| Action item |
Return the data below exactly, but only from the line containing "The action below" through the line containing "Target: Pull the", with both of those lines included.
------------------------
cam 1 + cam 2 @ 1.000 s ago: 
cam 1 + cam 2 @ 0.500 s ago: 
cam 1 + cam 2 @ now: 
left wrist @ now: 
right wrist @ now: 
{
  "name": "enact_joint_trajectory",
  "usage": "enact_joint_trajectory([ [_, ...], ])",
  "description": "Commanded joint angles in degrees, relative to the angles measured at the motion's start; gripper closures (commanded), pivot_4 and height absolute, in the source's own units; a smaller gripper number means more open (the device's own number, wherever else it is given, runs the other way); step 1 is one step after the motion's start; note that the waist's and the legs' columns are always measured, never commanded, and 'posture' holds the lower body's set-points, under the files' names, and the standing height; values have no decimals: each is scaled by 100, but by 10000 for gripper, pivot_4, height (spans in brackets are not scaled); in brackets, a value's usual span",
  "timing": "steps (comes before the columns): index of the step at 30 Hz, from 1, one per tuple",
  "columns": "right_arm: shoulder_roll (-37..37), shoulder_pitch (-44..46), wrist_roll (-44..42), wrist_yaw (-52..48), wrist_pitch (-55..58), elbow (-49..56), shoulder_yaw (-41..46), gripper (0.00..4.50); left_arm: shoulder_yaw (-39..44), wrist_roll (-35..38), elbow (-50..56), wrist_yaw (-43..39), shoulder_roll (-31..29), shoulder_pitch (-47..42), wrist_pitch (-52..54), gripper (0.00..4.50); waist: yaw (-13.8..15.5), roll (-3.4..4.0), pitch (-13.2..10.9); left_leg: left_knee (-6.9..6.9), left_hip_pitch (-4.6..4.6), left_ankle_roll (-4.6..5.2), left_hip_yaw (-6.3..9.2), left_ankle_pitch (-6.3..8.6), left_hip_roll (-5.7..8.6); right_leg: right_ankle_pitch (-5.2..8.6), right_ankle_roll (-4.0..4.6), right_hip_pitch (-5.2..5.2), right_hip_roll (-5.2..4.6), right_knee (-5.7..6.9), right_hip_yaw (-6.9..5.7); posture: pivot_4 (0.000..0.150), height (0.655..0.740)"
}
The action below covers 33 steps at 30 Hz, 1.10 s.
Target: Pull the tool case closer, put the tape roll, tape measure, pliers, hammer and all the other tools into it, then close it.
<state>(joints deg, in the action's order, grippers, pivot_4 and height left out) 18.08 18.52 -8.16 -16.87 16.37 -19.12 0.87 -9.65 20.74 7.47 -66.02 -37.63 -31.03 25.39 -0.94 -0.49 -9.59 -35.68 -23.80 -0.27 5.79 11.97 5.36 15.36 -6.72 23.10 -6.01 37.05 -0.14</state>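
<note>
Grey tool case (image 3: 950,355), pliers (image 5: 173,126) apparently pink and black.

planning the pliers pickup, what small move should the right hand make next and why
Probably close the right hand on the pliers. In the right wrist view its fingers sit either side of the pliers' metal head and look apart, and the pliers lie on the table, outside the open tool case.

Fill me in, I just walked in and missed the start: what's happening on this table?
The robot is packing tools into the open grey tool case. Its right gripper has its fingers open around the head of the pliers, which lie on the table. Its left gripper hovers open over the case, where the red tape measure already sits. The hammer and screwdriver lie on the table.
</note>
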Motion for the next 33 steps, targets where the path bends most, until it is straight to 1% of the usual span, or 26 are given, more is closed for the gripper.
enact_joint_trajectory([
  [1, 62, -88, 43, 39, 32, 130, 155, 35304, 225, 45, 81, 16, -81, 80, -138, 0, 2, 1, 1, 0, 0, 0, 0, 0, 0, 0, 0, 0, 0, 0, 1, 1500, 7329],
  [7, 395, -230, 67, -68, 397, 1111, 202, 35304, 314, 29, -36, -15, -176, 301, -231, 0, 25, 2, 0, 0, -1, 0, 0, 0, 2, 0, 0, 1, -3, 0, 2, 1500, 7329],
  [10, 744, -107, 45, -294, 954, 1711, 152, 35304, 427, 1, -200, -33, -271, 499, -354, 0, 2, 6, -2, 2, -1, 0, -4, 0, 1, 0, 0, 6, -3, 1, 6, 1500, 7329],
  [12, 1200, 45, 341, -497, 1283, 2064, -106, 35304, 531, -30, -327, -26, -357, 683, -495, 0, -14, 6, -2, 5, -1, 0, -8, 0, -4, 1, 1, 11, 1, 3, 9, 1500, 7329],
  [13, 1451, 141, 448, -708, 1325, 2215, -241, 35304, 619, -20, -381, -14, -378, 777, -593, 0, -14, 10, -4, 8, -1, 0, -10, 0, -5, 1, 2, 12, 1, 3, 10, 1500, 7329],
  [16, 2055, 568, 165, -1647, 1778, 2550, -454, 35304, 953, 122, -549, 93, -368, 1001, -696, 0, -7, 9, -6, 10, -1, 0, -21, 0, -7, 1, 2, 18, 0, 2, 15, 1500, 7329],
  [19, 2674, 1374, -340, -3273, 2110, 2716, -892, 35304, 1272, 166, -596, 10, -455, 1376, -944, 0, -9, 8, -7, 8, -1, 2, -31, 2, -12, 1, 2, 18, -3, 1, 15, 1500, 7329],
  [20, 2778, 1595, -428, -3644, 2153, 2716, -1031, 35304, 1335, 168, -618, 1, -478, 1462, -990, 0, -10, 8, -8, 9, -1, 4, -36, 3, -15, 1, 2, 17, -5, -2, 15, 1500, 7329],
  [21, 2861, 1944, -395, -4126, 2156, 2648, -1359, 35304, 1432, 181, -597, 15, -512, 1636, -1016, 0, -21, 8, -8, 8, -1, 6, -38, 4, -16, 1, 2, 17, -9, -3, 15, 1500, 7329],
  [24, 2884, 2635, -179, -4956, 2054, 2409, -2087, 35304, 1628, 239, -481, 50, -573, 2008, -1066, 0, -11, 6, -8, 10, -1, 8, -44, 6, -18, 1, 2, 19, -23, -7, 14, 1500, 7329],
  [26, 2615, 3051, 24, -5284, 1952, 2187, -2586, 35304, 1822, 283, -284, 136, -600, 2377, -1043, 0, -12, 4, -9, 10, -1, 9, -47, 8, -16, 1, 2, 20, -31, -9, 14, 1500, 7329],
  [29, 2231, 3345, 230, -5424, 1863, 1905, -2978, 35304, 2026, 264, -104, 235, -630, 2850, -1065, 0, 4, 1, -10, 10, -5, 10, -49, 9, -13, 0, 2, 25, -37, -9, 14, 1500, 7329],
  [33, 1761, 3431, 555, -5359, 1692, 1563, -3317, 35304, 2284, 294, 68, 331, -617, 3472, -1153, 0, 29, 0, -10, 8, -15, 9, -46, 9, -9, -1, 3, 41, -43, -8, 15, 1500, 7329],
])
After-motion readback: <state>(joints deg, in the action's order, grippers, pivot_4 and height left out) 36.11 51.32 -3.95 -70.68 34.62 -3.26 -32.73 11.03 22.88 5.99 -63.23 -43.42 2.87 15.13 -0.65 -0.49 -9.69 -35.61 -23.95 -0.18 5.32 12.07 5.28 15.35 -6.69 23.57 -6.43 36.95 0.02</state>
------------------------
| Result |
The action below covers 33 steps at 30 Hz, 1.10 s.
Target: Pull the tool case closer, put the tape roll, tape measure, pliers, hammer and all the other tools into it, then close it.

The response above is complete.